To argue that such breakdowns or disease refute ID is no better than citing the age-old theological objection regarding the problem of evil. In fact, this is exactly what Nature admits it’s doing, quoting a scientist contending that design flaws “extend the age-old theodicy challenge, traditionally motivated by obvious imperfections at the levels of human morphology and behavior, into the innermost molecular sanctum of our physical being.” But this argument has zero impact upon scientific arguments for ID (nor does it refute traditional theistic views of God unless you turn a blind eye to millennia of theological solutions to this problem). Does the presence of manufacturing defects necessarily mean that there is no intelligently designer — the manufacturer — behind the process? Of course not.
And when manufacturers use error-checking mechanisms — like what Nature disparages as undesigned “surveillance” mechanisms in the cell — aren’t those quality-control procedures also intelligently designed? How does the existence of a quality-control mechanism refute design? It’s hard to see how the existence of a quality control mechanism refutes design when all such mechanisms are, themselves, products of design.
The lesson here is that Nature is much more deliberately careful when expounding the complex details of biochemistry than it is when dealing with ID. One day Nature claims that error-checking mechanisms in the protein-creation process entail unnecessary “surveillance” that refutes ID. Two days later, it’s marveling at the “beautiful aspects of the genetic code” and the “expanding realm of complexity” we’re uncovering as we learn more about the inner workings of the processes that generate proteins.
The bottom line is that the more we learn about biology, the more we’re finding evidence of mass amounts of hidden functions for DNA and RNA. We’re also discovering a dramatic increase in the known complexity of the processes that create proteins, tissues, and cell-types. While Nature is eager to use fallacious arguments that attack ID (what they call with great bias, “the pseudo-scientific face of religious creationism”) it’s missing the huge evidence for ID that’s starting it in the face.
Nonetheless, if admitting your problem is the first step towards getting over it, then there’s a glimmer of hope. The article, “What a shoddy piece of work is man,” states:
However — although heaven forbid that this should seem to let ID off the hook — it is worth pointing out that some of the genomic inefficiencies Avise lists are still imperfectly understood. We should be cautious about writing them off as ‘flaws’, lest we make the same mistake evident in the labelling as ‘junk DNA’ genomic material that seems increasingly to play a biological role. There seems little prospect that the genome will ever emerge as a paragon of good engineering, but we shouldn’t too quickly derogate that which we do not yet understand.
By acknowledging that it was a mistake to “labe[l] as ‘junk DNA’ genomic material that seems increasingly to play a biological role,” Nature is beginning to see that a Darwinian mindset which apparently denigrates the complexity of biology is known to lead science down the wrong path.

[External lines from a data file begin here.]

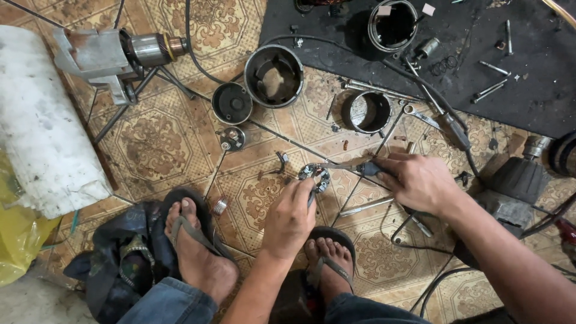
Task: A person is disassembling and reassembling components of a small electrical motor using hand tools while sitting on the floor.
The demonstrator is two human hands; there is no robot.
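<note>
Right in the middle of the frame, our left hand point(289, 217) has its fingers curled shut around the lower edge of a small round brush-holder plate point(315, 175), keeping it just off the patterned tile floor point(156, 144). Our right hand point(420, 182) is wrapped tight around the dark grip of a pair of long-nose pliers point(345, 166), whose tips reach left and meet the top of that plate.

If we're doing this bit right, we'd say keep the plate pinched firmly so it can't spin, and let the pliers work with small wrist moves rather than a big yank. Those little tabs look easy to bend, though that's our guess.

Moving outward: a large open motor housing point(274, 75) sits up and left of centre with a dark end cap point(232, 103) just beside it, and a metal ring point(366, 111) lies to the right. An armature on a bracket point(123, 55) is at the upper left, and a black mat point(528, 66) with bolts on it fills the upper right.

Hard to make out: what exactly the plier tips are gripping, since it's tiny and blurred. The left palm hides the plate's bottom half. The grey motor body point(519, 177) at right is partly behind our forearm, and the yellow bag point(15, 240) is cut off at the left edge.
</note>
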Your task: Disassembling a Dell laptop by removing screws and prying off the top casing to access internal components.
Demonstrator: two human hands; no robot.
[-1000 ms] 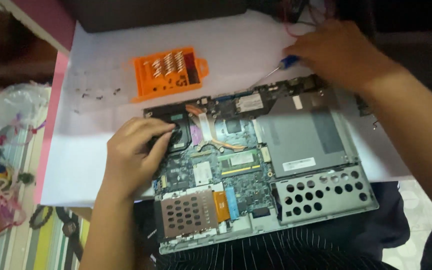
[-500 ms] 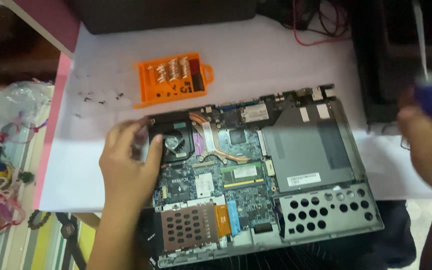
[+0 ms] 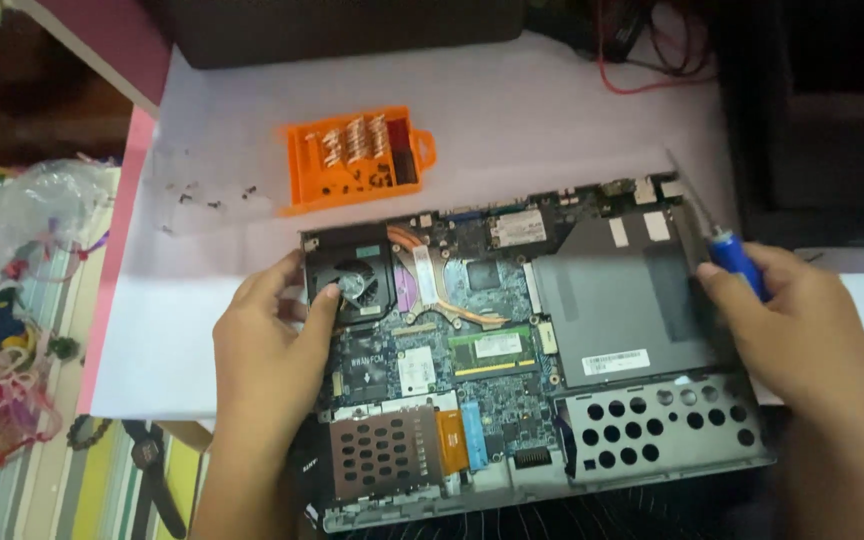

One thing is clear: Nature shouldn’t expect its readers to take seriously editorial assertions like “[t]here seems little prospect that the genome will ever emerge as a paragon of good engineering” when two days later it publishes a second article reporting a “code within the code” of our DNA.
With such willfully blind and biased treatments of ID coming from the world’s most prestigious scientific journal, no wonder journals like BIO-Complexity are necessary to give ID the chance for a fair hearing. Heaven forbid we should let Nature off the hook for refusing to take ID the least bit seriously.